Roberts’ version appears to be unique in its use of a “steampunk” theme. He said, “This version of the show has come into existence due to a conversation over dinner between myself, my wife Kimm Johnson, and our mutual friend Marit Bjerkadal. We talked about how I wanted to do Beauty and the Beast, and they pushed saying we should do the show with steampunk costumes. I told them Disney would never allow a big physical change like that to the show, so they told me to write my own... so I did.”
This is perhaps appropriate to, but not part of, the Steampunk Festival in September in Springfield, Vermont and the Connecticut River Valley’s historic golden age that corresponds to the steampunk era.
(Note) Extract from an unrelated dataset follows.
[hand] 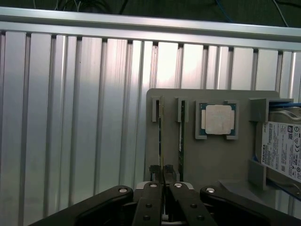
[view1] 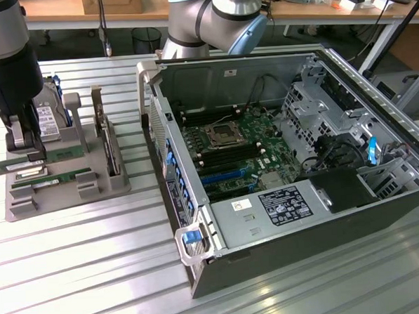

Director Samantha Maskell, who is also artistic director of World Under Wonder, said, “We’re putting an original twist to it… All our folk tales start with ‘once upon a time.’ You don’t just slap gears on it and say it's steam punk. The story gives it a purpose.”
Maskell said that Roberts composed the music and created the concept, but she has created the narrative, told principally through dance and music. “We are doing movement in a way that tells the story.”
She said the production has “probably less than 12 spoken words.” The rest is contemporary and interpretive ballet along with singing open vowels, all integrated with numerous technical effects and projections. The effect is enhanced by intricate costuming that is a mix of steampunk and ethereal. Maskell said, “The good fairy embellishes everything with magic, and the ethereal comes to life.”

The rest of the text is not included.